Unoffical empeg BBS

Quick Links: Empeg FAQ | RioCar.Org | Hijack | BigDisk Builder | jEmplode | emphatic
Repairs: Repairs

Topic Options
#128065 - 26/11/2002 09:02 Any effective way to filter spam?
Dylan
addict

Registered: 23/09/2000
Posts: 498
Loc: Virginia, USA
My spam problem is out of control. Email is quickly becoming useless to me. I used to not care because it wasn't much effort to delete a few emails a day. Then it became 10 a day... then 20 and now I get about 50 spams a day. I've been losing real messages amongst the trash.

I'm frustrated and it has to stop. I don't want to change my email address because I've had it for 7 years and have given it to countless people. Any suggestions for something that really works?

Top
#128066 - 26/11/2002 09:28 Re: Any effective way to filter spam? [Re: Dylan]
matthew_k
pooh-bah

Registered: 12/02/2002
Posts: 2298
Loc: Berkeley, California
What I found worked for me were simple sorting rules in just about any semi-real email client. Create a spam folder, and then create a bunch of filters based on the spam you've already gotten. (from addresses, viagra, mortgage, "long distance") Then, filter out everything that doesn't have your email address in the To or CC fields. By this point, you'll have cut down tremendously on what makes it to your real inbox. Now, every time a piece of spam gets through, you spend a minute thinking of a rule that would have caught it.

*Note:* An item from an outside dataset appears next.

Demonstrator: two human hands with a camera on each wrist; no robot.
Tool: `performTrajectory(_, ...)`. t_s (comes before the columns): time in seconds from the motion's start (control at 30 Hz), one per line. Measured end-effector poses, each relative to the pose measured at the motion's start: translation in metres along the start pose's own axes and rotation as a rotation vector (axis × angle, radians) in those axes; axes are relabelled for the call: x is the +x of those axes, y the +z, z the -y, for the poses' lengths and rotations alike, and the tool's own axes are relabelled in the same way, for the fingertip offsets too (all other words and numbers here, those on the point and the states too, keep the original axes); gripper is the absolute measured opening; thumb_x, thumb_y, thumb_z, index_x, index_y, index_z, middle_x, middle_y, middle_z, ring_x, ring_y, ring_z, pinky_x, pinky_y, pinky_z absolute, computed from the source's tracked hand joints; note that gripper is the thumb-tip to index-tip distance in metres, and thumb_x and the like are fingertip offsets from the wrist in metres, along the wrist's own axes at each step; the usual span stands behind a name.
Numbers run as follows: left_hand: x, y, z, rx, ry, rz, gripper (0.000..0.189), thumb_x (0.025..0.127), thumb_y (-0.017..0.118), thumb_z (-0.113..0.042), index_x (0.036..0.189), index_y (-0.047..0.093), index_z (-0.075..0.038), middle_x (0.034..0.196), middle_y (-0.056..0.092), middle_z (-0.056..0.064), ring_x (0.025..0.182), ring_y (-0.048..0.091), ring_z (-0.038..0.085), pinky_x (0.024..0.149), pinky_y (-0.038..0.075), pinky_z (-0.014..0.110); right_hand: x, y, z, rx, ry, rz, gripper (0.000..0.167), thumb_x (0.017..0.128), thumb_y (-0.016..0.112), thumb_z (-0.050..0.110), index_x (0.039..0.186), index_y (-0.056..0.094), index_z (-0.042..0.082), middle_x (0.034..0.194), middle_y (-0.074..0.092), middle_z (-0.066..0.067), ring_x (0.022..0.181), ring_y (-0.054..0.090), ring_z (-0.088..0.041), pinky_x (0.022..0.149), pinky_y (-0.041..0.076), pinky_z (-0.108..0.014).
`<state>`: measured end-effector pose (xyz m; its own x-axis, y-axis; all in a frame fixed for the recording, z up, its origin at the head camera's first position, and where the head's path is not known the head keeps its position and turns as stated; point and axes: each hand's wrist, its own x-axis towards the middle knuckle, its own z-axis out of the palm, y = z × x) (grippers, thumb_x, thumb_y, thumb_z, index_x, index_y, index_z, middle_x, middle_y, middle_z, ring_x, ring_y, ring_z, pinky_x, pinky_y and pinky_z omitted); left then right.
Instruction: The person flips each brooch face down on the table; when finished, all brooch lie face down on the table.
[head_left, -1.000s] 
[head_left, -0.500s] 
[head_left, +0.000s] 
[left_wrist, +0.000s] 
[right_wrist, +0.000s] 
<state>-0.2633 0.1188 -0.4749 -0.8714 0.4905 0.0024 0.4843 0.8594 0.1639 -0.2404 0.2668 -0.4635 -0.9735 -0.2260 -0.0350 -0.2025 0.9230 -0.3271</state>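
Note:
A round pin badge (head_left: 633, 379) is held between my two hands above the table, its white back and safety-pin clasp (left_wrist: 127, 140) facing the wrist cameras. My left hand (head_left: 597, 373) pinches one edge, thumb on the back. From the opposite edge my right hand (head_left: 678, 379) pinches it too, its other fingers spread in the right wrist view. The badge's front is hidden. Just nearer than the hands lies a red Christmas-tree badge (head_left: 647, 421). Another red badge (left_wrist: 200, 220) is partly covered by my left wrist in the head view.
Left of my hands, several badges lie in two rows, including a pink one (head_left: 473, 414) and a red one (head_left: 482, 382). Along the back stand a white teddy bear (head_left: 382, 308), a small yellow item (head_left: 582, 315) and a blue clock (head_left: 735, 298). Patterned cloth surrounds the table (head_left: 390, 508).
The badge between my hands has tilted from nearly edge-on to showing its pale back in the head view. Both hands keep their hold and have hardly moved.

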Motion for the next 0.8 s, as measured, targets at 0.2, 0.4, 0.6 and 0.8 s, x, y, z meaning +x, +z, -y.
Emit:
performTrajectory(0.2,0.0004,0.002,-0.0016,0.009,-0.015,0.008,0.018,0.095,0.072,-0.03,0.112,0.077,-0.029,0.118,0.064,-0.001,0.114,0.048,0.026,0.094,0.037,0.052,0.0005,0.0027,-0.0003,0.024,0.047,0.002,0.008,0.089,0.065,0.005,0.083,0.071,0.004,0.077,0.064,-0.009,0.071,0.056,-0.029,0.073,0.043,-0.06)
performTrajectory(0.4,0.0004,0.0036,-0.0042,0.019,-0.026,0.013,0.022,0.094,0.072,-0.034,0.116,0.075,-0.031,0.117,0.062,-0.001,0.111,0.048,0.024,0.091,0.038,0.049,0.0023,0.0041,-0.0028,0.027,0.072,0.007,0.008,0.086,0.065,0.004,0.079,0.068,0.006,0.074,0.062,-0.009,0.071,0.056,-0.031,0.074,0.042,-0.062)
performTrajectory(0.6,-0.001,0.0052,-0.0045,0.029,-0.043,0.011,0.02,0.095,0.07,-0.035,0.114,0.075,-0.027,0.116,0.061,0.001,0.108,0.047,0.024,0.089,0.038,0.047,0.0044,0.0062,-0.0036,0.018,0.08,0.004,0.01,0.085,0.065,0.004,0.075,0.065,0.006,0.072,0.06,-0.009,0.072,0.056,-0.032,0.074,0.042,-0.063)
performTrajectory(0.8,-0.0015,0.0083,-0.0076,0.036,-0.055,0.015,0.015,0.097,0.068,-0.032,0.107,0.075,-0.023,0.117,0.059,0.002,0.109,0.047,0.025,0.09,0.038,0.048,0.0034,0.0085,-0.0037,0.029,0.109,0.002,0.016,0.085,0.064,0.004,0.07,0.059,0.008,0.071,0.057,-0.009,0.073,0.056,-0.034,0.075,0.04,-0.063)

There are more complex systems, but this is what I've found works for me.

Matthew

Top
#128067 - 26/11/2002 09:50 Re: Any effective way to filter spam? [Re: Dylan]
andy
carpal tunnel

Registered: 10/06/1999
Posts: 5914
Loc: Wivenhoe, Essex, UK
Yes. Try one of the Bayesian math based filters.

If you run your own Linux/Unix server then try bogofilter:

http://bogofilter.sourceforge.net/

If you are reliant on someone else's server the try POPFile, which is written in Perl and operates as a proxy between your client and your POP3 server:

http://sourceforge.net/projects/popfile/

I have not tried POPFile myself, but I am running bogofilter on my production server and it is working well.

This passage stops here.